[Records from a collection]
⟨

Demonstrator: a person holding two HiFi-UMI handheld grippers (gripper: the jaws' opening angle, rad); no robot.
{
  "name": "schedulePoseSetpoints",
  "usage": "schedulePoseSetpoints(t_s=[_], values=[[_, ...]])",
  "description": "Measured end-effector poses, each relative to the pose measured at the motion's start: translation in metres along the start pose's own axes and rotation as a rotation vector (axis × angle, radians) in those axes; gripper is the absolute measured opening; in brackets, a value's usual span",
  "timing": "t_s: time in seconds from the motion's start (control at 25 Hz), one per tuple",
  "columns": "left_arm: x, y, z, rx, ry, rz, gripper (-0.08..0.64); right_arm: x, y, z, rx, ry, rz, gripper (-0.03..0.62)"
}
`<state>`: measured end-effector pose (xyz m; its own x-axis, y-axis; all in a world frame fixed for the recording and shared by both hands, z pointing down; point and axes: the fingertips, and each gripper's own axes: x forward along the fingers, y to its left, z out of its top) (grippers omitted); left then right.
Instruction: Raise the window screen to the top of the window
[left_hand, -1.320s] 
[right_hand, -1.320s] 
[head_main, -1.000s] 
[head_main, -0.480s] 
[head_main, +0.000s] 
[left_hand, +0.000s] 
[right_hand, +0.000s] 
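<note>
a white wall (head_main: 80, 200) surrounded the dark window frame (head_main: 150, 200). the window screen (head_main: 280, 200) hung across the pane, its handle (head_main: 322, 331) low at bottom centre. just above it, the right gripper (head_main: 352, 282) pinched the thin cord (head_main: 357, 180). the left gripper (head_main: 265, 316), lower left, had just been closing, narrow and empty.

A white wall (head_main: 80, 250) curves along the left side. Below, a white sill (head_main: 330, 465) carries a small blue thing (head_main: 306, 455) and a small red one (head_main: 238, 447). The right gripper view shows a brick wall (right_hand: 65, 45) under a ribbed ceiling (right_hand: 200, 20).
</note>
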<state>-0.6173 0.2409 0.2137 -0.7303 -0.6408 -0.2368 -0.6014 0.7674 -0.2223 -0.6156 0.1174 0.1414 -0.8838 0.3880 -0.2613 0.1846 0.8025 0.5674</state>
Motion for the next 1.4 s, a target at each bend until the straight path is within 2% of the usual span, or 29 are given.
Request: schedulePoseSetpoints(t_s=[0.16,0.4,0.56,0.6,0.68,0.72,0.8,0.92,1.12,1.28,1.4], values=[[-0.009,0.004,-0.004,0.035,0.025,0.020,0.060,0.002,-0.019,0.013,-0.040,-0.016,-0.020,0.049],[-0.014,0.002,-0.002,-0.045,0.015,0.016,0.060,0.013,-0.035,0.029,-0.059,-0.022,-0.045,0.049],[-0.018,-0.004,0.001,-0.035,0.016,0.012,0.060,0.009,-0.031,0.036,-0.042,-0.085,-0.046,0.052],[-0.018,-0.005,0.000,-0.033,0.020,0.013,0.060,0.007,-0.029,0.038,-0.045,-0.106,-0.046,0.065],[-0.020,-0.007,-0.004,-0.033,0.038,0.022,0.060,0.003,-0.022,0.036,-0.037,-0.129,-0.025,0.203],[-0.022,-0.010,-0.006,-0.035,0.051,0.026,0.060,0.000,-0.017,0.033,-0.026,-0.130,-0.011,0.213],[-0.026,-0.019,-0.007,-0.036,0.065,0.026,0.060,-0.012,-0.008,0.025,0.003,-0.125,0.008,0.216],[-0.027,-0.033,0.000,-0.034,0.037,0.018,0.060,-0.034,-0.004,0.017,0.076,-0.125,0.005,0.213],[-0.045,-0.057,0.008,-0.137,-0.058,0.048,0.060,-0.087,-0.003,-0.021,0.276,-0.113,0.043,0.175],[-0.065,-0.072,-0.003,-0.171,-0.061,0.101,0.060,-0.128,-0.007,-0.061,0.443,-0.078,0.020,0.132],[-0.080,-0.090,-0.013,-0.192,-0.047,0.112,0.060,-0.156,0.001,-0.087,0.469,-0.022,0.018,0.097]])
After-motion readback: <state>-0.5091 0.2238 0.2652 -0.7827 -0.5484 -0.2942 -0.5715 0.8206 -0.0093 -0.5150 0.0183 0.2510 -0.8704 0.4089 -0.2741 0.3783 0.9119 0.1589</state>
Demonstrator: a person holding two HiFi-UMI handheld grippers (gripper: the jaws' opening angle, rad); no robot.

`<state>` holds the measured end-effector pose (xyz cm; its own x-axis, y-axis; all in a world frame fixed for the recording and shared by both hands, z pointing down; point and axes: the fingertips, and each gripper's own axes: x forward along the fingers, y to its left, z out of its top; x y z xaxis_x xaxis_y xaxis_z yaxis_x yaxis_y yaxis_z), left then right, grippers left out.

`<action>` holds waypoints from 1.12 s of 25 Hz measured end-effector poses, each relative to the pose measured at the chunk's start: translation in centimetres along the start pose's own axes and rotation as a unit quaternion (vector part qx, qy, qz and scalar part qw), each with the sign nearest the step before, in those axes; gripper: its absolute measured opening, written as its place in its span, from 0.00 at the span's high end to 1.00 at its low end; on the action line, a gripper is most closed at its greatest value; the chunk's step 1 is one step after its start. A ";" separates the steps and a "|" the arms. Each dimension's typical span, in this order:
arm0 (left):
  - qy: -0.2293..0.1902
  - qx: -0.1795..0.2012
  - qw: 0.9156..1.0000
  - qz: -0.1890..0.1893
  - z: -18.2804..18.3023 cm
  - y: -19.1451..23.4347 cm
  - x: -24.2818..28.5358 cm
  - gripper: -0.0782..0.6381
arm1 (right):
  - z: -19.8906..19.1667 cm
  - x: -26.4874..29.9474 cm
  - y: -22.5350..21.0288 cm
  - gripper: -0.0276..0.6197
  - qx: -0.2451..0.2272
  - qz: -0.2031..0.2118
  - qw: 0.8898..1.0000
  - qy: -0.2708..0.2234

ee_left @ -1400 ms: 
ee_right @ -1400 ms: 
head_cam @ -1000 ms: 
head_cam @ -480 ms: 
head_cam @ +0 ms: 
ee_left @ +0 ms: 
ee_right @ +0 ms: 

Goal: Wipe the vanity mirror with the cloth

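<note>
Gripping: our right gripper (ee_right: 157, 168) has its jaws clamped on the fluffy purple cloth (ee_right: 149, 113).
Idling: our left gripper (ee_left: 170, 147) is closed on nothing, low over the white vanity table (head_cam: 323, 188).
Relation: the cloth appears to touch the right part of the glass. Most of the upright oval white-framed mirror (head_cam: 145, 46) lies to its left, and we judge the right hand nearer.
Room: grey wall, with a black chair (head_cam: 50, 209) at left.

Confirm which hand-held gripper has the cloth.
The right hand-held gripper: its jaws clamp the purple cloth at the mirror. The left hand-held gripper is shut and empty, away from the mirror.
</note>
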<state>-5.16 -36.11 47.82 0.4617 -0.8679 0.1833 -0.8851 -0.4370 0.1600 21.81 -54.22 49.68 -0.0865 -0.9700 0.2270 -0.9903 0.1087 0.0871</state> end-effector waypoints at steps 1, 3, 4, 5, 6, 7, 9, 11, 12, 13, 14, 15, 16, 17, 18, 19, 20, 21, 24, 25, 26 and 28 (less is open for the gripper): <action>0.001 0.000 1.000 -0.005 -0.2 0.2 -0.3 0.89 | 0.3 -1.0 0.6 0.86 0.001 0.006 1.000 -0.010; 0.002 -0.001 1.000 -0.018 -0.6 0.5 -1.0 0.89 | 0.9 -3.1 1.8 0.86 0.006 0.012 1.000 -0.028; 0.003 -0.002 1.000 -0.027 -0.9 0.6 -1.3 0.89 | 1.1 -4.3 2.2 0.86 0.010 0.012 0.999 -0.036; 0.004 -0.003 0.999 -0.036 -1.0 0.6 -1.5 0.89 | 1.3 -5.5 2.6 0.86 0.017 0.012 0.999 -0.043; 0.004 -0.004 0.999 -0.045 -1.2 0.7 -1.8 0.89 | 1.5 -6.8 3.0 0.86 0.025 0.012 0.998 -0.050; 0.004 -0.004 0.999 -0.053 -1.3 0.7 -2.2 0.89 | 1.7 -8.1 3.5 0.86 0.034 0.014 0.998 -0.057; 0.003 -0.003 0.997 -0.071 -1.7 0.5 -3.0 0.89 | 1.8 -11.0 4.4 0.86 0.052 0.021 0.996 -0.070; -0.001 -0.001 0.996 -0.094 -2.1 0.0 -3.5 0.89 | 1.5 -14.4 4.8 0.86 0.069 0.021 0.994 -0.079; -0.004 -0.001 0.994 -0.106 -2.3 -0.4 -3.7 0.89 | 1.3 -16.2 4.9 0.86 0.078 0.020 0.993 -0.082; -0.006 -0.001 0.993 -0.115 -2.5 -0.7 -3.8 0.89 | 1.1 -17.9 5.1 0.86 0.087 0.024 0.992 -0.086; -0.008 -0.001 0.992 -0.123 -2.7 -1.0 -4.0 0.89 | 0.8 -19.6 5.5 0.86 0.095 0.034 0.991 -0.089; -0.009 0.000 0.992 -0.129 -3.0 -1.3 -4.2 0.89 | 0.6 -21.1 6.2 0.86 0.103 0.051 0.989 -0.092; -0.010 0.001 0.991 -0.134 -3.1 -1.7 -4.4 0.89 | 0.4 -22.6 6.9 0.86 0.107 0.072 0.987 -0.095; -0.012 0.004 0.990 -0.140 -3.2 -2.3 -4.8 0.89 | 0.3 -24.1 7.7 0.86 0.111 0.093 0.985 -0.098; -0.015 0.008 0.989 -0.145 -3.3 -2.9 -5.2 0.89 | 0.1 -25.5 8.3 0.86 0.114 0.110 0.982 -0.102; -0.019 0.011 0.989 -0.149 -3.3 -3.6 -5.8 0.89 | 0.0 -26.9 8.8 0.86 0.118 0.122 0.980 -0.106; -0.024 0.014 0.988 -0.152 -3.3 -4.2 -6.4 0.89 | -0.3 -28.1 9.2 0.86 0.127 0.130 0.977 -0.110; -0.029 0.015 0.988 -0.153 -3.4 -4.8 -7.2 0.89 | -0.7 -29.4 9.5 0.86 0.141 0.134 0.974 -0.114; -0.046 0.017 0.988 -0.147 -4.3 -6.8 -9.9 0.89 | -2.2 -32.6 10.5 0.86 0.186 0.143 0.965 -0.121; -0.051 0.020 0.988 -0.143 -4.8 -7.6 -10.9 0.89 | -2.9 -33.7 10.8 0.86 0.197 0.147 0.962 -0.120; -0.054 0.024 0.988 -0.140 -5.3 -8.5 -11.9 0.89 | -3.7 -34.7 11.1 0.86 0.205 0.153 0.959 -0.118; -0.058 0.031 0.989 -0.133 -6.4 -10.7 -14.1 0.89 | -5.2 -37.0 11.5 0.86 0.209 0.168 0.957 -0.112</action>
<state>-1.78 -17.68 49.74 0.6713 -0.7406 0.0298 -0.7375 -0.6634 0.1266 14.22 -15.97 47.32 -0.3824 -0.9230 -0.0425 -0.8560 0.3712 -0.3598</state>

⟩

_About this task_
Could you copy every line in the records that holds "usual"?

_Exercise result_
  "description": "Measured end-effector poses, each relative to the pose measured at the motion's start: translation in metres along the start pose's own axes and rotation as a rotation vector (axis × angle, radians) in those axes; gripper is the absolute measured opening; in brackets, a value's usual span",
Motion for the next 1.4 s, a target at each bend until the straight path is within 2% of the usual span, or 29 are given.

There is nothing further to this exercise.